Aim of the exercise: State how many lines in the listing below hold the string "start"; nothing else is wanted.

Data provided:
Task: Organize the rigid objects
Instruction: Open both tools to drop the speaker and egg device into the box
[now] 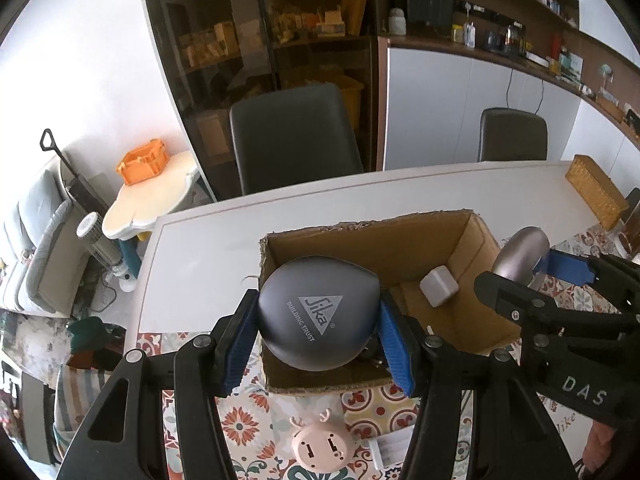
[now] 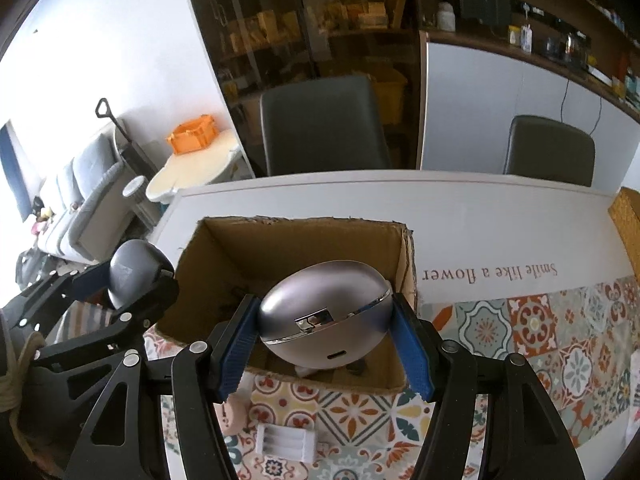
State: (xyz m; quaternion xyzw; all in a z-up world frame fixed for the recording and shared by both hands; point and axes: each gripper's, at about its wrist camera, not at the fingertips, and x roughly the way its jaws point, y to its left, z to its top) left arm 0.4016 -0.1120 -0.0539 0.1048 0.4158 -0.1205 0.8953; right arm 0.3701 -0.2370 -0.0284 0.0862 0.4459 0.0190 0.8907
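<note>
My left gripper is shut on a dark grey rounded case printed "Sika Building Trust", held over the near left part of an open cardboard box. My right gripper is shut on a silver egg-shaped case with a chrome latch, held over the same cardboard box. Each gripper shows in the other view: the right gripper with the silver case at the box's right, the left gripper with the dark case at its left. A small white cube lies inside the box.
The box stands on a white table with a patterned tile mat. A pink plug-shaped toy and a white ribbed holder lie on the mat in front. A wicker basket sits far right. Two dark chairs stand behind.
</note>
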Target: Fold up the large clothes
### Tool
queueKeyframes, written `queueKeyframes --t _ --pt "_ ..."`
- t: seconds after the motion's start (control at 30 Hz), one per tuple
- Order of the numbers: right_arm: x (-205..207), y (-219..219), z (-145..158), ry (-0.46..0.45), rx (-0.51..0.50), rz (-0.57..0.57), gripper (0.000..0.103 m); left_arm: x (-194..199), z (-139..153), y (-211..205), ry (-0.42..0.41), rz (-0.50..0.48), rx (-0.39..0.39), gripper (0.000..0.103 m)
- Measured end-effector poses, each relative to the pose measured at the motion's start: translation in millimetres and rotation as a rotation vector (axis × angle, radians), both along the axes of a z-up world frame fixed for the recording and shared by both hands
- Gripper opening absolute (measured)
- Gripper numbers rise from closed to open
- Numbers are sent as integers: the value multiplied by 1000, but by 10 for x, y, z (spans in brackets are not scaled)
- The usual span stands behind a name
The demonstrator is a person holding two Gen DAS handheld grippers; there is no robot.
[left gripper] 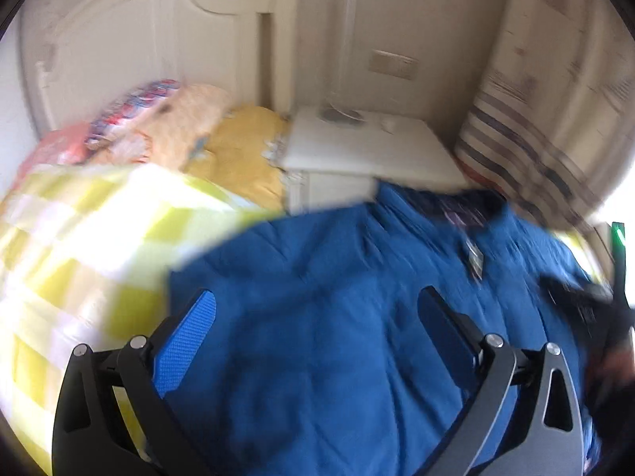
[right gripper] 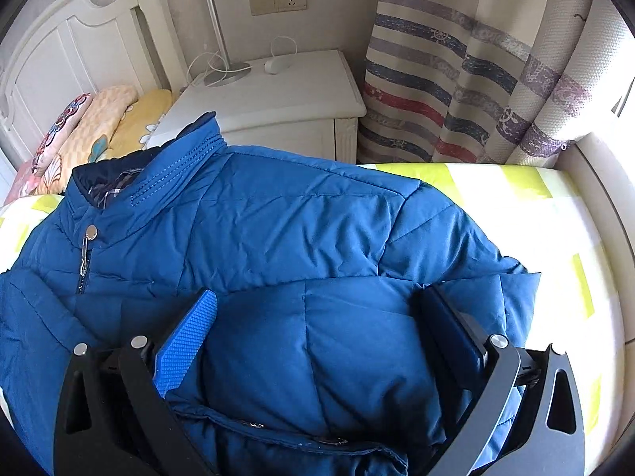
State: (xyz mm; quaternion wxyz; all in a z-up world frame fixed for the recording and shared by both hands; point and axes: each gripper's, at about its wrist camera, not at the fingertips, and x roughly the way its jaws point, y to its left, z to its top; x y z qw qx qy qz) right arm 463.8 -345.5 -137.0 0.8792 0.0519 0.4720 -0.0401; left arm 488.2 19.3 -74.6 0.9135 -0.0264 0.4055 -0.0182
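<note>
A blue puffer jacket (right gripper: pixel 278 218) lies front up on the bed, its collar (right gripper: pixel 178 166) toward the nightstand and its zip pull (right gripper: pixel 84 258) at the left. A padded fold of it bulges between the fingers of my right gripper (right gripper: pixel 317 317), which stands open over it. The left wrist view is blurred by motion. There the jacket (left gripper: pixel 317 277) fills the lower middle, and my left gripper (left gripper: pixel 317 309) hovers open above its quilted front with nothing between the pads. A dark gripper body with a green light (left gripper: pixel 617 238) shows at the right edge.
The bed has a yellow-and-white checked sheet (right gripper: pixel 535 218). Behind it stand a white nightstand (right gripper: pixel 285 91) with a lamp base (right gripper: pixel 226 73) and cable, a striped curtain (right gripper: pixel 456 91), a white headboard (right gripper: pixel 59 51) and patterned pillows (right gripper: pixel 91 127).
</note>
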Motion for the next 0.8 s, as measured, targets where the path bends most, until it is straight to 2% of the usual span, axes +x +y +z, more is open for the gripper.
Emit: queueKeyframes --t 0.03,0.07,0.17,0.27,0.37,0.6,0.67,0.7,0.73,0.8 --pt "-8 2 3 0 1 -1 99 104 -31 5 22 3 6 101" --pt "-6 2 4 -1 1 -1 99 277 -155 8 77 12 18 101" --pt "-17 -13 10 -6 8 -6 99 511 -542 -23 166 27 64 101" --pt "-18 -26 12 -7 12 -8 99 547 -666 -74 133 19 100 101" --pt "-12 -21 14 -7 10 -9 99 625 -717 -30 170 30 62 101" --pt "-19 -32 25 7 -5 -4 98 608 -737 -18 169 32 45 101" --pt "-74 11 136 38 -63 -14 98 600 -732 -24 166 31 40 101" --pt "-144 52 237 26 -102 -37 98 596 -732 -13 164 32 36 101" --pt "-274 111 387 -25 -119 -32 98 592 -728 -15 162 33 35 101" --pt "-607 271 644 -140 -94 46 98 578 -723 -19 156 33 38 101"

Response to the exercise: 2